Monday, June 20: We took public transportation here and there to do some shopping and handle administrative details. Not only did we have the worst weather of the trip so far, most of our errands were unsuccessful as well. Maybe we should write this day off!  Well, I did get my own Dutch metro card for the first time, and we had a nice dinner at Gerard and Diane’s lovely home in the Alexander polder area of Rotterdam.

Tuesday, June 21: Arjan, Gerard, and I visited their friend John at his summer cottage in Ouddorp, on the North Sea. We walked on the beach at low tide and had lunch with John in the center of the village.

Wednesday, June 22: Arjan and I walked in a recreation area along the Rotter lakes (Rottemeren) and stopped at an outdoor tea room at the end. On the way out of the park, we drove past “Mount Rotter”, a plastic ski hill that gives us a laugh every time.
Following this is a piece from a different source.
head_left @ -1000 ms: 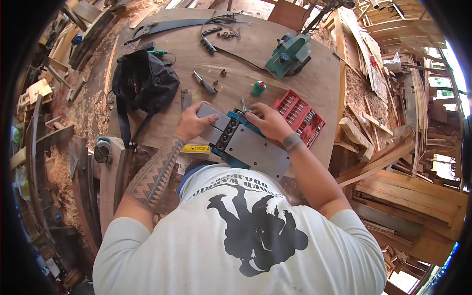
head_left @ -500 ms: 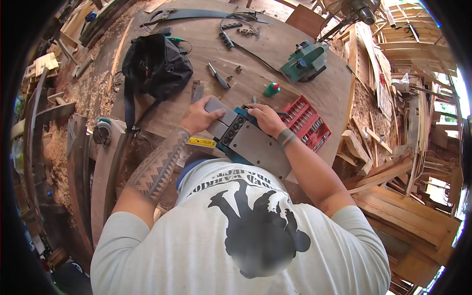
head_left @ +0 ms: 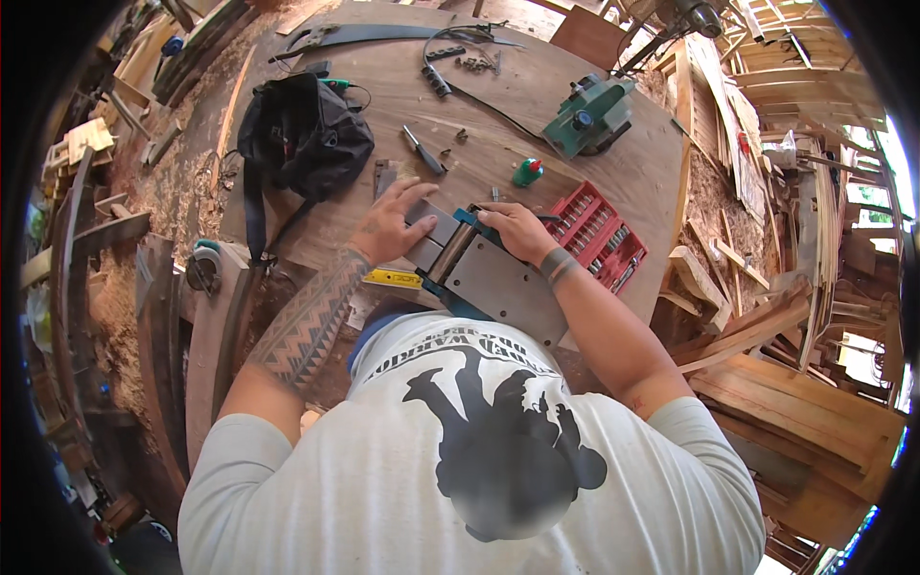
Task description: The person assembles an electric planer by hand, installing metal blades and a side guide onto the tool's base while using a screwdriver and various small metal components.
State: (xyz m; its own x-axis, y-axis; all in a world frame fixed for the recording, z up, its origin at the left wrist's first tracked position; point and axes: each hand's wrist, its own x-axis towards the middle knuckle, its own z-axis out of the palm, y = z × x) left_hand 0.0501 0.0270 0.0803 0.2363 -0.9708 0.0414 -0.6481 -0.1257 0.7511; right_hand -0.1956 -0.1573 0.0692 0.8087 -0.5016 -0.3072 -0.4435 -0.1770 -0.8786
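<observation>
An electric planer [head_left: 508, 284] lies sole up on the table close against my body, its grey rear plate toward the right. Between its two plates shows the cutter drum [head_left: 450, 255], a smooth metallic face uppermost. My left hand [head_left: 391, 226] rests over the front plate [head_left: 428, 251], fingers spread, thumb on the plate near the drum. At the drum's far end, my right hand [head_left: 517, 233] grips the planer's side with bent fingers; its fingertips are partly hidden. A red case of driver bits [head_left: 596, 235] lies open beside my right wrist.
Another planer, green [head_left: 586, 115], stands at the far right. A black backpack [head_left: 302, 139], a handsaw [head_left: 374, 34], a pen-like tool [head_left: 425, 150], a small green bottle [head_left: 527, 172] and a yellow level [head_left: 393, 278] lie about. Timber and shavings surround the table.
The cutter drum has turned: its row of bolts faced up before, and now a smooth face does. My left fingers have lifted and spread from the front plate's edge.
</observation>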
Dinner was outdoors at a restaurant called “In Den RustWat” (IDRW).

During our stay in Rotterdam, we enjoyed two “dining experience” restaurants with Arjan’s friends Gerard and Diane: De Harmonie on Saturday (June 18), and IDRW on Wednesday (June 22).

What I mean by a “dining experience” is a restaurant where small course after small course is presented so exquisitely that the general emphasis is almost as much on how the food looks as what it tastes like.

De Harmonie was the more formal of the two and the portions were truly tiny. You can order courses à la carte for 15 euro apiece, or leave the choices to the chef, starting at 5 courses for 55 euro.  One of the amuse-bouches (pre-meal tastes from the chef) was a tiny ice cream cone about an inch-and-a-half tall, with corn sorbet and a mint leaf.

At IDRW on Thursday, the evening was so fine that we sat outside. The waitstaff at IDRW is more casual than at De Harmonie, and the portions are not tapas style, but the concepts are just as good. They also served a tiny ice cream cone, this time slightly larger and based on melon. The tiny ice cream cone must be an “in” thing right now. Foam soups seem to be, too.

Photograph © 2016 P.J. Gardner. All rights reserved.

June 17: Random Impressions of Berlin and Germany

Everything is under construction.  The Germans can spend plenty on their infrastructure because they do not have a large military and they are not (too) afraid to pay taxes.  They did not have a military after World War II (remember, they were occupied!) until they entered NATO in 1955.  That greatly helped their post-World War II recovery.  After reunification, they inherited a large army from the DDR.  They have been downsizing ever since, and now the military is a fraction of what it was before.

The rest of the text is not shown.